_ACTIVITY_: From the very first line of the data to the line containing "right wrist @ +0", retype everything exactly, leaving the pictures behind.

= Beginning of Section =

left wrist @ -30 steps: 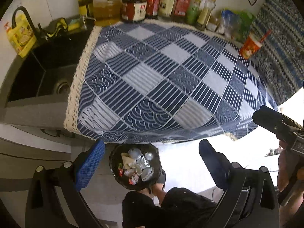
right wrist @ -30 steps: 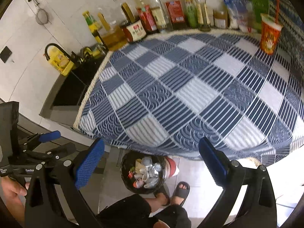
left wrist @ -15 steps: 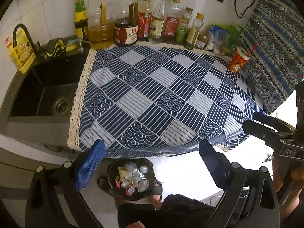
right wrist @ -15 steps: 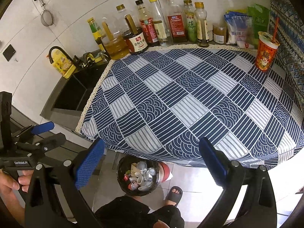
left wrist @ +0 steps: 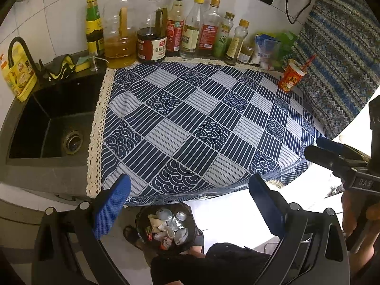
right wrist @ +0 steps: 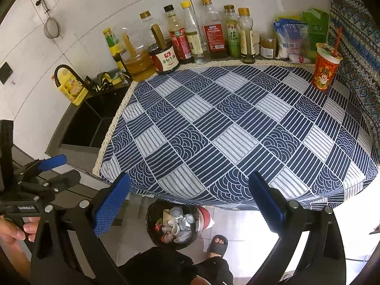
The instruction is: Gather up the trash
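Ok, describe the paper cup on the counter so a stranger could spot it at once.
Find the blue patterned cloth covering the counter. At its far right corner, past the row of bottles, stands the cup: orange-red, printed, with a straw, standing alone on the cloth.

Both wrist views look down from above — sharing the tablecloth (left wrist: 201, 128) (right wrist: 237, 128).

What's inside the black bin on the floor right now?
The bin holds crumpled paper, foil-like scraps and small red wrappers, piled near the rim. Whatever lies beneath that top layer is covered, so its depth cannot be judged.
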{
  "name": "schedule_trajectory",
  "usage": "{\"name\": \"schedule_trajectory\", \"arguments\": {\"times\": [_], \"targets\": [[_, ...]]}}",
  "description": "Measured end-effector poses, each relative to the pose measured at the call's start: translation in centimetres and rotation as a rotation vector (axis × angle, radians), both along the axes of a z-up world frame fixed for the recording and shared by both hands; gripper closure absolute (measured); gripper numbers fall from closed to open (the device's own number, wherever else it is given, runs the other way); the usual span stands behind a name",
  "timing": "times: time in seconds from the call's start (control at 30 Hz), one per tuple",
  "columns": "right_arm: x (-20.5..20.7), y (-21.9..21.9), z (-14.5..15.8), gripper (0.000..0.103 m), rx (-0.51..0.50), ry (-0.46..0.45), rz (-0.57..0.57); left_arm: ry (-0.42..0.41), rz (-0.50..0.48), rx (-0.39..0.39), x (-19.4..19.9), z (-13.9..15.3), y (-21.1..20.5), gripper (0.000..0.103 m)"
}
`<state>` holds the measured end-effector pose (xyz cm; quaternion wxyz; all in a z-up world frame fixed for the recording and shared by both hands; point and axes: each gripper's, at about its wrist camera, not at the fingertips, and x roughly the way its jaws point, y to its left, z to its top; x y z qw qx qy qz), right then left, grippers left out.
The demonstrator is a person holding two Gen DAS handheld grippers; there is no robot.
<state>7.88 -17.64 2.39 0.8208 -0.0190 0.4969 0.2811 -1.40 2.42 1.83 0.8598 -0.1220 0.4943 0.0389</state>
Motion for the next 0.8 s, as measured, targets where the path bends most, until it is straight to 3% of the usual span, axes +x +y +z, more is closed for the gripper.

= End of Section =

_YOUR SOLUTION_:
left wrist @ -30 steps: 
right wrist @ -30 steps: 
left wrist @ -15 steps: 
right wrist @ -15 steps: 
left wrist @ +0 steps: 
right wrist @ +0 steps: 

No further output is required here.